**Work order:** Line count for the string "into": give the number of lines in the data below that contain it, and nothing more.

**Extracted material:**
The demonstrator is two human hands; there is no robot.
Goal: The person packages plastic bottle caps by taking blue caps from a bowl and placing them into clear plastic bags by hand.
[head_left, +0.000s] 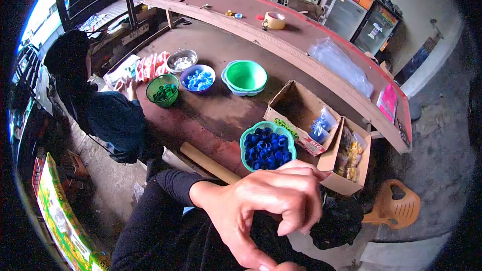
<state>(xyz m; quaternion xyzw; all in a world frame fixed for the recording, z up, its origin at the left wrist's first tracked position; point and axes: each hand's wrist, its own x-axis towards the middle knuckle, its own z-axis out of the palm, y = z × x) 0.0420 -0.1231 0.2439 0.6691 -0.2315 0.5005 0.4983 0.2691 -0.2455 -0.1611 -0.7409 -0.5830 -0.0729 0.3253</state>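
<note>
My left hand (271,195) reaches in from the lower left in a black sleeve, its back turned up. The fingers are curled, with a wide gap between them and the thumb, and nothing shows in that gap. Just beyond the knuckles stands a green scalloped bowl (243,146) full of dark blue bottle caps (268,149). At the bottom edge, beside my left thumb tip, a sliver of skin appears to be my right hand (291,267); its fingers are cut off by the frame.
Cardboard boxes (329,173) with bagged caps stand right of the bowl. Farther back are a green basket (164,101), a blue bowl (199,89), a metal bowl (173,69) and stacked green bowls (244,77). A person (113,120) works at left. An orange chair (396,203) stands at right.
</note>
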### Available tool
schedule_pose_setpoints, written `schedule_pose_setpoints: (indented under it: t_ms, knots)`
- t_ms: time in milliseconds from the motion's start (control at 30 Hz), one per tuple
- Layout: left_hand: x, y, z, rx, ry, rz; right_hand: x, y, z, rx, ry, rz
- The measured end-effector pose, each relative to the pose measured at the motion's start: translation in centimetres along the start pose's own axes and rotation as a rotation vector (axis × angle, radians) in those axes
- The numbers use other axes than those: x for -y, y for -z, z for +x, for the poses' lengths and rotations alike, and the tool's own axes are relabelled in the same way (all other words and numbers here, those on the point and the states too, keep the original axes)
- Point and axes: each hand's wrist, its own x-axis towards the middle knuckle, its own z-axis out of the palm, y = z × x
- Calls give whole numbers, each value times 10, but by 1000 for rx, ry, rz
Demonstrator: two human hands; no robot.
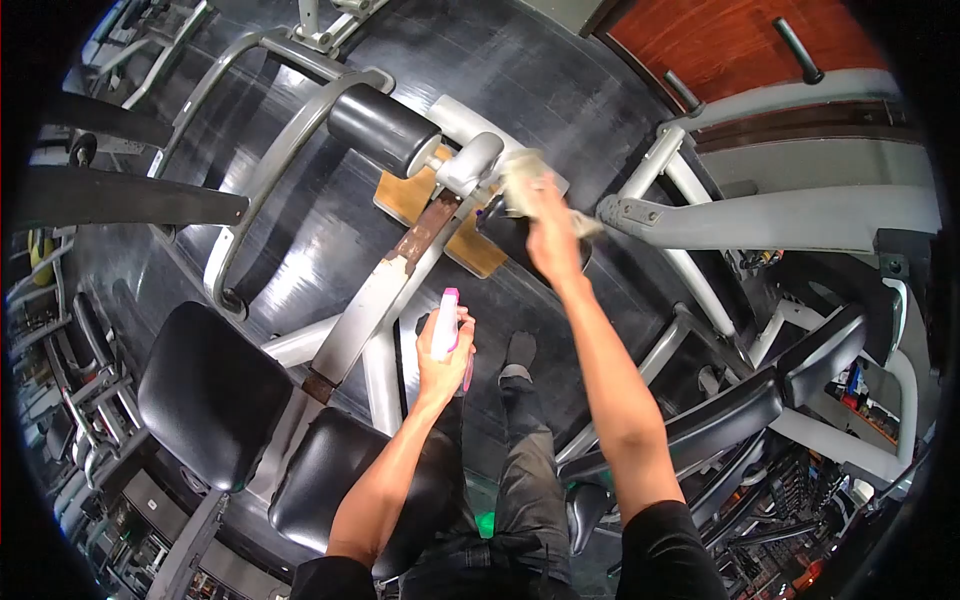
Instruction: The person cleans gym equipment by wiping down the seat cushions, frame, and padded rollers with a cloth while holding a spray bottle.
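My left hand [445, 352] is wrapped round a white spray bottle [446, 325] with a pink tip, held low in front of my legs. Farther forward and to the right, my right hand [550, 225] grips a pale cloth [524, 184], slightly blurred, over the right-hand roller of an exercise machine. Most of that dark roller [508, 228] is hidden under the cloth and hand. To its left is the matching black roller [385, 128], joined to a grey metal post. A worn metal beam [375, 300] runs from there down towards the black seat.
Black padded seats [330, 478] and a backrest [215, 395] stand at the lower left. A wooden footplate [478, 250] lies under the rollers. Grey frame arms [780, 217] reach in from the right, with a padded bench [725, 415] below. Curved rails [262, 185] rise at the left.
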Motion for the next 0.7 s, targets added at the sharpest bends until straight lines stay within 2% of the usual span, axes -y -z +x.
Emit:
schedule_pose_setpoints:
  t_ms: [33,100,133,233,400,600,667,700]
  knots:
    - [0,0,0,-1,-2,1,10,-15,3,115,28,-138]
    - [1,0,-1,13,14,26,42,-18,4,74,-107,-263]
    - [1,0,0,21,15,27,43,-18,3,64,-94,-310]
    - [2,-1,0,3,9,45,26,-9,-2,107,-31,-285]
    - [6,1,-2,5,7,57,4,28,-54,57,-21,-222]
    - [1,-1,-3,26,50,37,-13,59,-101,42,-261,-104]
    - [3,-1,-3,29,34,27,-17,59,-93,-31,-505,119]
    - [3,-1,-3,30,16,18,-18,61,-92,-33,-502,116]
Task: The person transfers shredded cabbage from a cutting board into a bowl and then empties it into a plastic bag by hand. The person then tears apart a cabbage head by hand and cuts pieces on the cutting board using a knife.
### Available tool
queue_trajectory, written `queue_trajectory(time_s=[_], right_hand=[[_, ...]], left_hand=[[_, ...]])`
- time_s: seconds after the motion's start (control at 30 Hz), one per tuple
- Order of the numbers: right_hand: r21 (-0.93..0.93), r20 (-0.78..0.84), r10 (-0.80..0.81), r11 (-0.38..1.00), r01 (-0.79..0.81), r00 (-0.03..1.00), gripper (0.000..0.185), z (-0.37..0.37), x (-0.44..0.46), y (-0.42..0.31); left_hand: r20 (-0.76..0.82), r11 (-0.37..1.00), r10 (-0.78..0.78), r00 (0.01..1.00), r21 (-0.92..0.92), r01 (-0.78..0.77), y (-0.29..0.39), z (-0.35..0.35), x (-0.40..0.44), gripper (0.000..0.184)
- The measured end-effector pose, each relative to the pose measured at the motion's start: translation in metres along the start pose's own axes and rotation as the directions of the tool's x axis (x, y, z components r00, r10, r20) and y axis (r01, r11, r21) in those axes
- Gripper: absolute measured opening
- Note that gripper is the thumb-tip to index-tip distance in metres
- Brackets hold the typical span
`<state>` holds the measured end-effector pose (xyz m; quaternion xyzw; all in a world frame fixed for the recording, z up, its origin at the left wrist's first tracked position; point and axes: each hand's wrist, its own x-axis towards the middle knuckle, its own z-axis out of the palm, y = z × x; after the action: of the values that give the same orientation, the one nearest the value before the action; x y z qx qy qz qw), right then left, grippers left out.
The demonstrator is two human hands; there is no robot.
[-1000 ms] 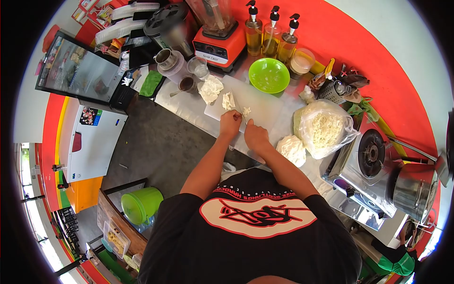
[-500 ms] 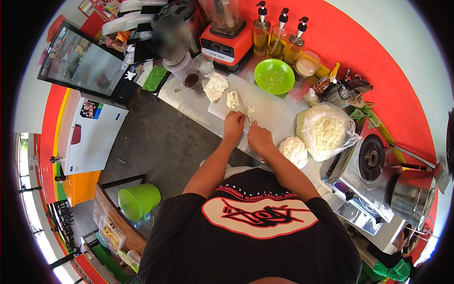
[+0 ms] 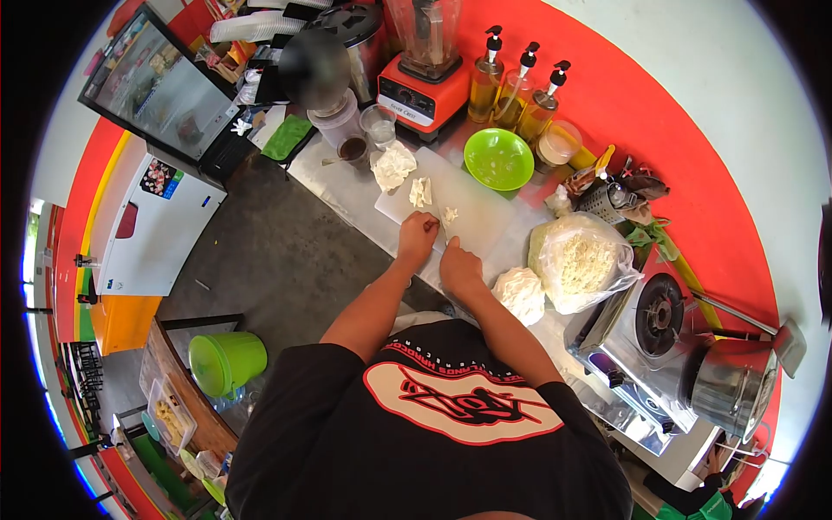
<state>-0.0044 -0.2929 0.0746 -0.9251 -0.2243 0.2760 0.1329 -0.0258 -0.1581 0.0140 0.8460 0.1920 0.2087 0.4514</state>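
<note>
A white cutting board [image 3: 482, 208] lies on the counter before me. My right hand [image 3: 460, 267] grips a knife [image 3: 445, 229], its index finger stretched forward and its thin blade beside a few small pale pieces [image 3: 449, 215]. My left hand [image 3: 418, 236] is closed at the board's near edge, left of the knife; whatever its fingers hold is hidden. Beyond it sits a small pile of cut white pieces [image 3: 420, 192]. A larger ruffled white lump [image 3: 393, 166] rests at the board's left end. Another ruffled pale lump [image 3: 519, 295] lies right of my right hand.
A clear bag of pale shreds [image 3: 579, 264] stands right of the board, before a gas stove [image 3: 646, 334] and steel pot [image 3: 735, 386]. Behind the board are a green bowl [image 3: 499, 159], pump bottles [image 3: 513, 93] and a red blender [image 3: 420, 91]. A dark-filled cup [image 3: 352, 151] stands left.
The knife has drawn back toward me and sits by the smaller pieces rather than alongside the larger cut pile. My left hand remains closed near it. The whole view has shifted slightly.
</note>
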Motion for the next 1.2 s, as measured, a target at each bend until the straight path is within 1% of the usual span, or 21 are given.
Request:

**Result:** 2